Scan the entries for the word "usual", and copy every line where it appears.

>>>>>

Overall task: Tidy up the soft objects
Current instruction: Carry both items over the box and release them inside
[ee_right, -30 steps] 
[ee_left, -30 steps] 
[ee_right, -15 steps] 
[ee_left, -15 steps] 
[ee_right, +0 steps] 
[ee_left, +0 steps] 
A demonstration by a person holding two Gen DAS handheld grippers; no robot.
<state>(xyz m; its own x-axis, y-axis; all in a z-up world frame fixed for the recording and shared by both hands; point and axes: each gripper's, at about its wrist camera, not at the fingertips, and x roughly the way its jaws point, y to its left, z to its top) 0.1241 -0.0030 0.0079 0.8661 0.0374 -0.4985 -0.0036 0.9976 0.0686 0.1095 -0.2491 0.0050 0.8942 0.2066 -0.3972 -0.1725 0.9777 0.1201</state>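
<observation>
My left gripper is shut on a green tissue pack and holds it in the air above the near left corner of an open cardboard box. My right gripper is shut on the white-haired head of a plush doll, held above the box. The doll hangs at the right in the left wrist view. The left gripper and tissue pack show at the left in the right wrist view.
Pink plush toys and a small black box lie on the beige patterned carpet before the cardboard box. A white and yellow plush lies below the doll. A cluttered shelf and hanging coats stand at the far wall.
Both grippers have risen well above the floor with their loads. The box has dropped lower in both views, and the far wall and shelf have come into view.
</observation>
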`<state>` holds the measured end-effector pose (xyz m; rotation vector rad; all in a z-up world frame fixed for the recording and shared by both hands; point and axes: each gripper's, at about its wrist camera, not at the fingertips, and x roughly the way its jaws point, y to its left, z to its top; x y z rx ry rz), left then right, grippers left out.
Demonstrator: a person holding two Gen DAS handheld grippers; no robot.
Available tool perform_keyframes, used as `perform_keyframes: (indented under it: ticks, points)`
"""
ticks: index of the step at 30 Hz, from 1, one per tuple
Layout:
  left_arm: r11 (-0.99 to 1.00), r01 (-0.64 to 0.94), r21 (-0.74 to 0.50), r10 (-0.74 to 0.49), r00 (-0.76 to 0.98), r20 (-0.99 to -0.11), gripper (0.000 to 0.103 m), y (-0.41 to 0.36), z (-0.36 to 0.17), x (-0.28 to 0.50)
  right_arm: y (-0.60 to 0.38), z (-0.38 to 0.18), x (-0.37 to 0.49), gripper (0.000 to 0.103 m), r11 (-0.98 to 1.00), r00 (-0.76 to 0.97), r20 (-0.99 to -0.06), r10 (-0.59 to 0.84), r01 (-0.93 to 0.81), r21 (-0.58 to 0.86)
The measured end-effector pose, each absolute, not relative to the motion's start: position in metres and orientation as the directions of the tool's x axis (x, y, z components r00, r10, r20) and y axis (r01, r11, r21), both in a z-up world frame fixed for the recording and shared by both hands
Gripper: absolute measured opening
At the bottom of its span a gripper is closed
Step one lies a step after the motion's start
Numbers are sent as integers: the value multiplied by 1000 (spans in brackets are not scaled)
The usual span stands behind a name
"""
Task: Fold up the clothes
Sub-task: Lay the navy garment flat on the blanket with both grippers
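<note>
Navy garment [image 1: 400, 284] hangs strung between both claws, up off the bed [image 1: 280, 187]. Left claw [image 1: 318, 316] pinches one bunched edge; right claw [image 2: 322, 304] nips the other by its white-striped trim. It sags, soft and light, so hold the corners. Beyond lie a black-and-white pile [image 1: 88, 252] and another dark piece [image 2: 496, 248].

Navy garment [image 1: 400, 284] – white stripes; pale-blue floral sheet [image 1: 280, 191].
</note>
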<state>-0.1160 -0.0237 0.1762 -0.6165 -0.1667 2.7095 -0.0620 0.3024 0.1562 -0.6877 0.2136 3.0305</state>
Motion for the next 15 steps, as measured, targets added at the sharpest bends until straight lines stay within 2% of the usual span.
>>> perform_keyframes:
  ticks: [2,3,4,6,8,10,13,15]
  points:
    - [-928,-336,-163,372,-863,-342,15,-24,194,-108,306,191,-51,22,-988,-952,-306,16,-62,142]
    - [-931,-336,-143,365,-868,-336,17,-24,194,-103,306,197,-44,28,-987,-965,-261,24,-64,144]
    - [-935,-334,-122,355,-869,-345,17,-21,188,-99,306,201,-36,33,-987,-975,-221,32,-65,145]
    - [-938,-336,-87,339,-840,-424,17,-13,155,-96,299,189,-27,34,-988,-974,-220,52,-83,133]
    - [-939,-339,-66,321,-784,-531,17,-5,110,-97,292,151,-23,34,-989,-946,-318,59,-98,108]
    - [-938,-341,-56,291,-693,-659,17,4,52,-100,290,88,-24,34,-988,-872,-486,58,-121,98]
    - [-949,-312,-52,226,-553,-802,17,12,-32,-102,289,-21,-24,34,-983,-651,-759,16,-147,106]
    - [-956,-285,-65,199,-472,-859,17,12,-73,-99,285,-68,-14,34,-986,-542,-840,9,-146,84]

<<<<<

■ SOLUTION TO THE EXERCISE ■
The usual span stands behind a name
Motion for the next 15 steps, as measured, targets added at the sharpest bends until straight lines stay within 2% of the usual span.

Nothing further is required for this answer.